27. July 2007 04:50
A common pattern in log4net is to create an instance of a logger in a class, passing in the name of the class. This logger can then be setup via config files and violin, you've got tracing that you can turn on and off at the class level. Rather handy.
TraceSource allows exactly the same thing. Simply pass a name into the constructor and define the parameters in the app.config. But the common idiom is to not build a TraceSource per class, but group them at a more logical (as in "not-physical", rather than Vulcan) level, usually named after a namespace, but sometimes also a class or other logical identifier. This gives you finer control of the logging of an entire feature set.
Why am I telling you this?
Because generally, the .net framework doesn't have much logging of what it's doing. .net 3 has tons, and it's all done through TraceSources. This page on msdn details how to turn on tracing for WCF. Here are the TraceSources defined:
- System.ServiceModel: Logs all stages of WCF processing, whenever configuration is read, a message is processed in transport, security processing, a message is dispatched in user code, etc.
- System.ServiceModel.MessageLogging: Logs all messages that flow through the system.
- System.IO.Log: Logging for the .NET Framework interface to the Common Log File System (CLFS).
- System.Runtime.Serialization: Logs when objects are read or written.

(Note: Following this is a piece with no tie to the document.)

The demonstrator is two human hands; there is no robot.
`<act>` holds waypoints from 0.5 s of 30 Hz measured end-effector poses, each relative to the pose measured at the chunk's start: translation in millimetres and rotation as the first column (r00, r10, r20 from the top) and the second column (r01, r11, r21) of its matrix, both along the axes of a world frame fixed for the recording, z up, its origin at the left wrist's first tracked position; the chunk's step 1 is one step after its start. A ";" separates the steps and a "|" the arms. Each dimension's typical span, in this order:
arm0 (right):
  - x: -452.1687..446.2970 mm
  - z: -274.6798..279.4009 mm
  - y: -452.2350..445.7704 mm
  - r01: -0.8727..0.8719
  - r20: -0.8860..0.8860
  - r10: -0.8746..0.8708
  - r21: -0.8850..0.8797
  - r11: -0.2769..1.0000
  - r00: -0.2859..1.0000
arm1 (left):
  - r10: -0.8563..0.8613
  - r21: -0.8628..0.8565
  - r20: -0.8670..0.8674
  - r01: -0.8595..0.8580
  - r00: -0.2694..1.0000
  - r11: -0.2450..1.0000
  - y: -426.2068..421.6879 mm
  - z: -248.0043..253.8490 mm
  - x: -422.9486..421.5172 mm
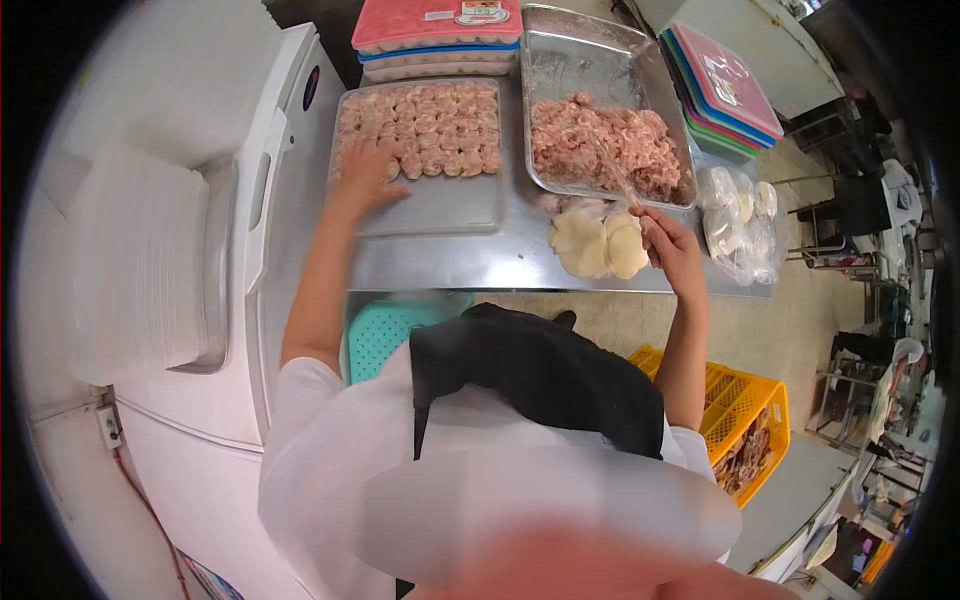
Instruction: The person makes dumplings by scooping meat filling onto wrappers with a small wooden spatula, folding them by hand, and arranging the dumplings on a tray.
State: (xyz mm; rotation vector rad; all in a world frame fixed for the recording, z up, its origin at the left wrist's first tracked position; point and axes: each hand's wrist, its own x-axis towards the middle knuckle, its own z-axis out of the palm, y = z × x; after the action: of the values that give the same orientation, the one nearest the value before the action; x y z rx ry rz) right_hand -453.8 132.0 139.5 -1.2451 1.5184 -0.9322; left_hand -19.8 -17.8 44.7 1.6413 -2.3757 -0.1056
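Where the brushed sheen of the metal table (450, 262) was broken by pale, smooth wrappers (578, 243), flat rounds with uneven edges were seen overlapping at its near edge. Beside them, a thin utensil (617, 172) was gripped in the closed fingers of the right hand (676, 250), its shaft slanted over the meat pan (577, 65). In this deep, rectangular pan of shiny metal, coarse pink minced meat (610, 142) was heaped in moist lumps toward the near side, and the bare metal beyond was streaked with residue.

By the left hand (369, 172), blurred and partly open with the thumb held apart, the near-left part of the dumplings (445, 128) was covered; whether they were touched cannot be told. These plump, pinkish rounds were packed in close rows across the far part of a translucent plastic tray (440, 212). Behind it, filled trays (437, 65) were stacked under a red lid (420, 22). At the right, whitish pieces were wrapped in clear, crinkled bags (738, 222).
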 end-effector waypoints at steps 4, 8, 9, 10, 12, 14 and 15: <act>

Quite a few sources. But looking at the recommended tracing levels, or using the Service Configuration Editor, you might be surprised to see more than just "System.ServiceModel" or "System.ServiceModel.MessageLogging". I'm certainly regretting not finding the "CardSpace" source sooner.

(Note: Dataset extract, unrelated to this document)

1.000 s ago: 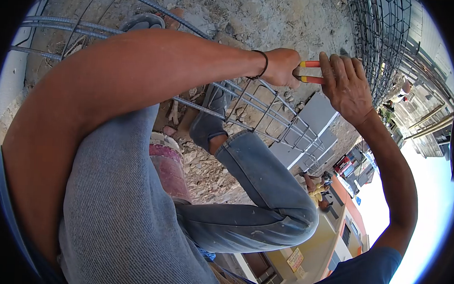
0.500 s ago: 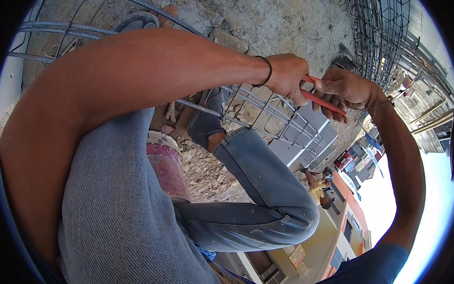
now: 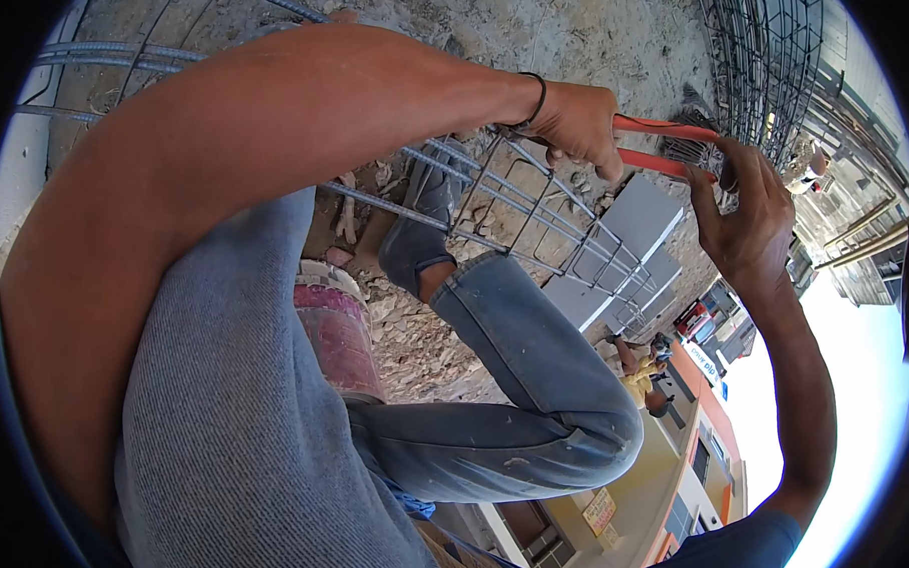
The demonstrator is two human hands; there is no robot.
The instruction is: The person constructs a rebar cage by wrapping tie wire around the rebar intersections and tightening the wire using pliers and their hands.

WPF gets in on the act too, with it's own set of TraceSources:
- System.Windows.Data: Databinding
- System.Windows.DependencyProperty: Tracing for the dependency property system
- System.Windows.Freezable: Tracing for objects that have been made immutable
- System.Windows.Markup: All about XAML
- System.Windows.NameScope: Tracing naming and the scopes used for name lookup and collisions
The odd thing about WPF logging is that not only do you have to configure it in your app.config, you also need to enable a registry key. I don't know why the config isn't enough, I guess it's to do with performance.